EXERCISE GOAL —
Within the listing below, how many lines hold "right"? Reply with that number and no other text.

GIVEN DATA —
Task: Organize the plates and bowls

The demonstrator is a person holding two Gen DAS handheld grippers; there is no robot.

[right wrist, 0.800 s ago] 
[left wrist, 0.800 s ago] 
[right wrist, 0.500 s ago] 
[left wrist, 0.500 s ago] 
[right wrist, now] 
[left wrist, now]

FINAL ANSWER —
3